───── SOURCE MATERIAL ─────
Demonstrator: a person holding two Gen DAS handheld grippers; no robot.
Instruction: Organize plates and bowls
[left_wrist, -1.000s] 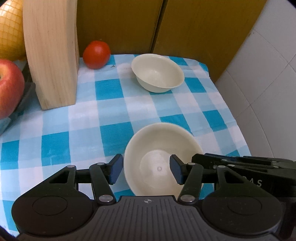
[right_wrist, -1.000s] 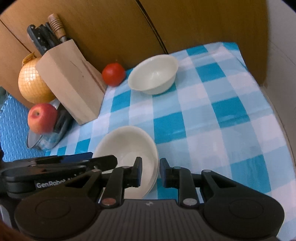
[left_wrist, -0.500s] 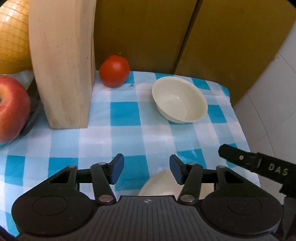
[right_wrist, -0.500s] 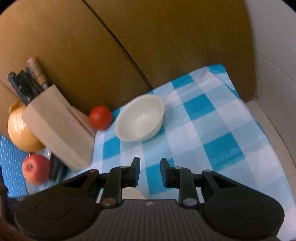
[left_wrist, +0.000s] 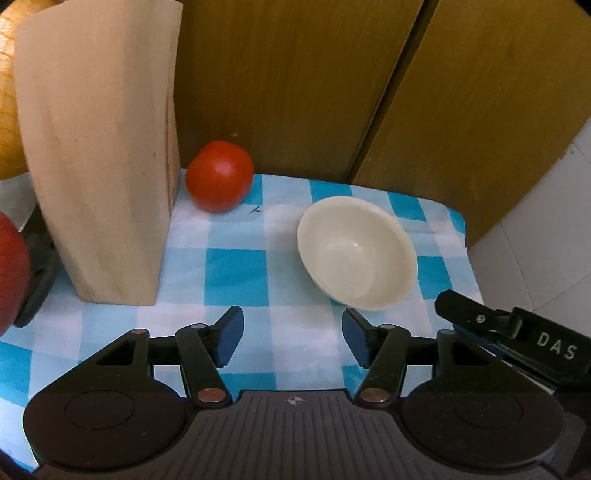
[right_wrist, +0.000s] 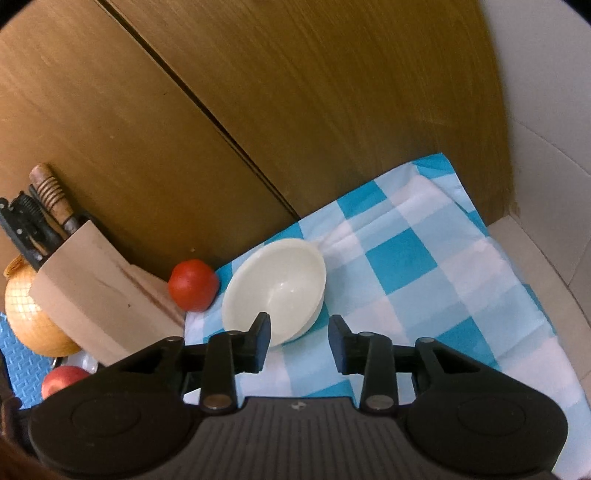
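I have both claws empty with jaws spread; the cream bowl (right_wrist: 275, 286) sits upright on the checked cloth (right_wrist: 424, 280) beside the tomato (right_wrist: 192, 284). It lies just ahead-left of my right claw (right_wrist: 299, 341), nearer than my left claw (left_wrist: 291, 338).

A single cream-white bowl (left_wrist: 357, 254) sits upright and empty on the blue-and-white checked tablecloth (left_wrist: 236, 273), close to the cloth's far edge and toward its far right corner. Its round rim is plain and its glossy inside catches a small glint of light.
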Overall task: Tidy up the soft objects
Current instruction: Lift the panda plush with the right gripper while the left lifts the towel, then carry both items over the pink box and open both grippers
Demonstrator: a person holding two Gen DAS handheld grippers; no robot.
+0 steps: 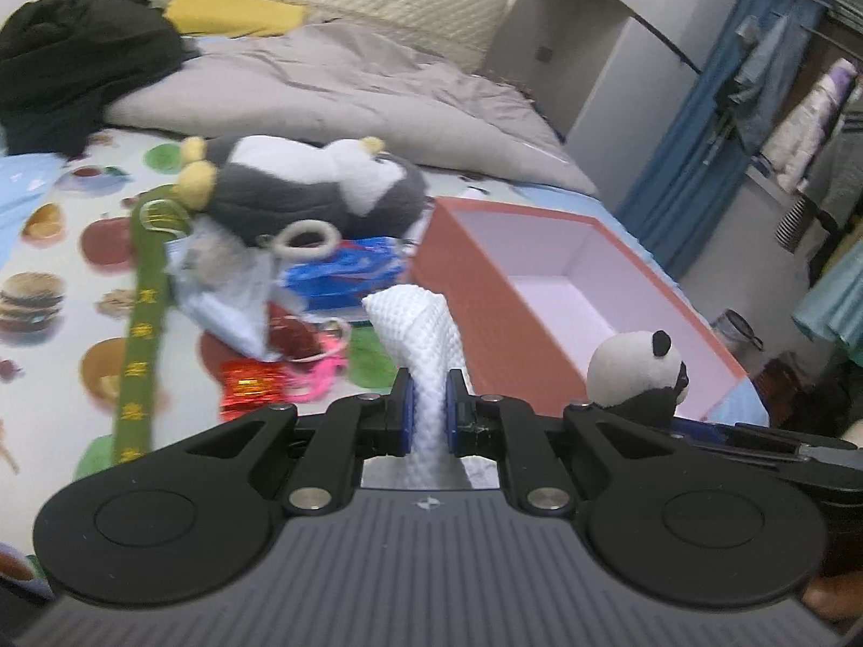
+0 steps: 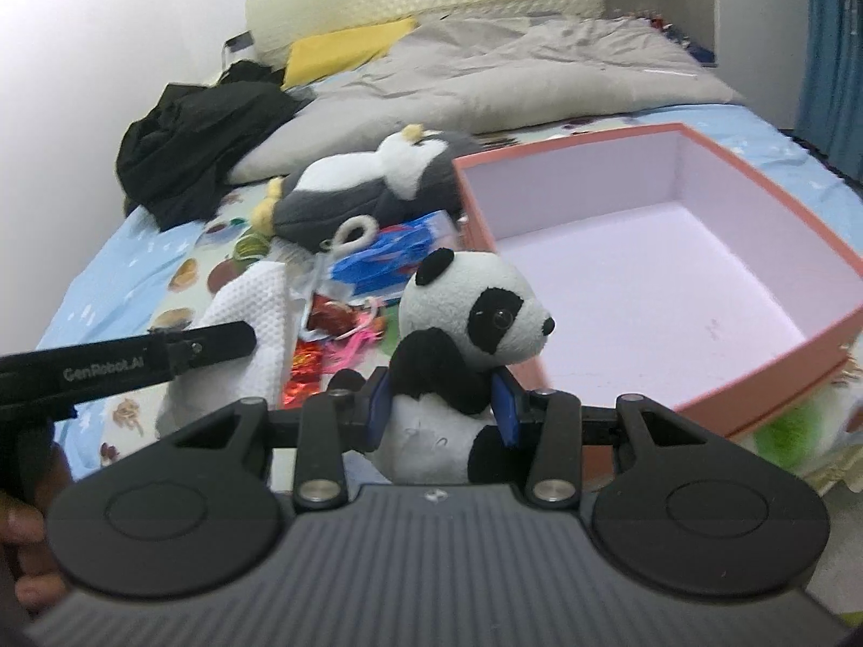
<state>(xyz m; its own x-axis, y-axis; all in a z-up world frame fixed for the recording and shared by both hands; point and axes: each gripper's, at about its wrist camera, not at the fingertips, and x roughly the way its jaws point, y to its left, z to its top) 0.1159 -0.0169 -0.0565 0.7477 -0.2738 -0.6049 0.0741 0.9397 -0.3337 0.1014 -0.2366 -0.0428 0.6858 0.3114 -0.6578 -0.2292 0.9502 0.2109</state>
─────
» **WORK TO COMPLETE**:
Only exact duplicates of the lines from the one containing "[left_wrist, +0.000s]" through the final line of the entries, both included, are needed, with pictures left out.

» **REPLY**:
[left_wrist, +0.000s] 
[right_wrist, +0.000s] 
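I have both claws empty with jaws spread; the cream bowl (right_wrist: 275, 286) sits upright on the checked cloth (right_wrist: 424, 280) beside the tomato (right_wrist: 192, 284). It lies just ahead-left of my right claw (right_wrist: 299, 341), nearer than my left claw (left_wrist: 291, 338).

A single cream-white bowl (left_wrist: 357, 254) sits upright and empty on the blue-and-white checked tablecloth (left_wrist: 236, 273), close to the cloth's far edge and toward its far right corner. Its round rim is plain and its glossy inside catches a small glint of light.
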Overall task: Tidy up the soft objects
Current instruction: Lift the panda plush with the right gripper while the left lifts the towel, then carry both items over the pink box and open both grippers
Demonstrator: a person holding two Gen DAS handheld grippers; no robot.
+0 steps: 
+0 steps: 
<state>(xyz m; its own x-axis, y-axis; all in a z-up world frame fixed for the recording and shared by both hands; point and axes: each gripper's, at about its wrist camera, not at the fingertips, and x roughly the way its jaws point, y to its left, z to its top) 0.1159 -0.0169 -0.0565 0.7477 -0.2738 -0.6049 0.0741 0.9397 -0.3337 0.1014 -0.2366 -0.0428 0.6858 0.3114 -0.6578 -0.2292 0.9502 0.2109</state>

No further output is needed here.